By Bobbi Booker | Photos Provided by Musician

Eric Wortham II was fascinated with music at an early age. As the son of a preacher, Wortham initially participated in the youth choir, with a desire to play drums before finding his voice with the piano.

“Naturally, most musicians start off being drawn to the drums because it’s the easiest way to express musical ideas, because every aspect of musicality has a percussive nature,” said Wortham.

By the time he entered the Philadelphia High School for Creative and Performing Arts (CAPA) he’d discovered his passion for jazz and was especially informed by Chick Corea’s work. As Wortham’s innovative and soulful technique was honed, he started collaborating with other Philly-based musicians such as Vivian Green, Kindred The Family Soul, Music SoulChild, Bilil, Jeff Bradshaw, Laurin Talese, and the Grammy award-winning Jill Scott.

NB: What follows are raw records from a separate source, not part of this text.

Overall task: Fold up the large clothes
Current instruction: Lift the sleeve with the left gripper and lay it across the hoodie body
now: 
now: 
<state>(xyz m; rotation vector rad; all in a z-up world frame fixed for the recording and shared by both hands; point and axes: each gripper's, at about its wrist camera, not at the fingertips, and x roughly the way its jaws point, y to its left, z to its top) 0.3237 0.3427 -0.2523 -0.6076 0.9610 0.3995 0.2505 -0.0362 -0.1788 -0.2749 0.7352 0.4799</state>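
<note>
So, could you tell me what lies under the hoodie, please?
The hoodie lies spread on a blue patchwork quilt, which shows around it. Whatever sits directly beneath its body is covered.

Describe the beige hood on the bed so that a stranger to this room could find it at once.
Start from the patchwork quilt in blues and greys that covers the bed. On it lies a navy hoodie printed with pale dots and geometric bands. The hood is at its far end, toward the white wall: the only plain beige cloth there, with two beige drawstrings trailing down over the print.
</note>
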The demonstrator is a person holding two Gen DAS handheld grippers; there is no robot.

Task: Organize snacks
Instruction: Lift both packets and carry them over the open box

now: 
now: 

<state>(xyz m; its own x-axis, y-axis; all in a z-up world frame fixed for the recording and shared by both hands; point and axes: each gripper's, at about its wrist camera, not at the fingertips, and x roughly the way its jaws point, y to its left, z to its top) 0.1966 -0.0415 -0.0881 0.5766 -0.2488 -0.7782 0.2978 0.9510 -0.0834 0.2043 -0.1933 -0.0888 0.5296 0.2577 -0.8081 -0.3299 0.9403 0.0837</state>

Wortham’s reputation as a gifted pianist introduced him to a global audience, where he earlier accompanied pop singer Adele on her global tour and is currently touring with singer and songwriter Seal. He has graced the stages of the Grammy Awards, the NAACP Image Awards, the Marian Anderson Awards, and has performed on The View, Good Morning America, Live! with Kelly and Michael, The Ellen Show, The Jimmy Kimmel Show, The Tonight Show Starring Jimmy Fallon, and Saturday Night Live.

When he is not captivating audiences around the globe, the piano virtuoso gives back to the music community by encouraging up and coming artists to explore beyond perceived limitations.

“You got to follow your internal voice,” Eric advised. “Be an individual and follow your path as its laid out to you. Just be creative and create.”

“You got to follow your internal voice,” Eric advised. “Be an individual and follow your path as its laid out to you. Just be creative and create.”

He recalled his Philly roots and how the region’s venerable jazz venues once served as his training ground.

“When I got on the big stage, it felt like a small stage because I’ve done it so many times and it felt like playing in my living room. The beauty of having these places is to get the chance to really hone your skills — and we need a place to really hone in our skills. We’re performers, so we need performance spaces, and not rehearsal spaces.”

Wortham added, “Philadelphia is that space—and always has been.”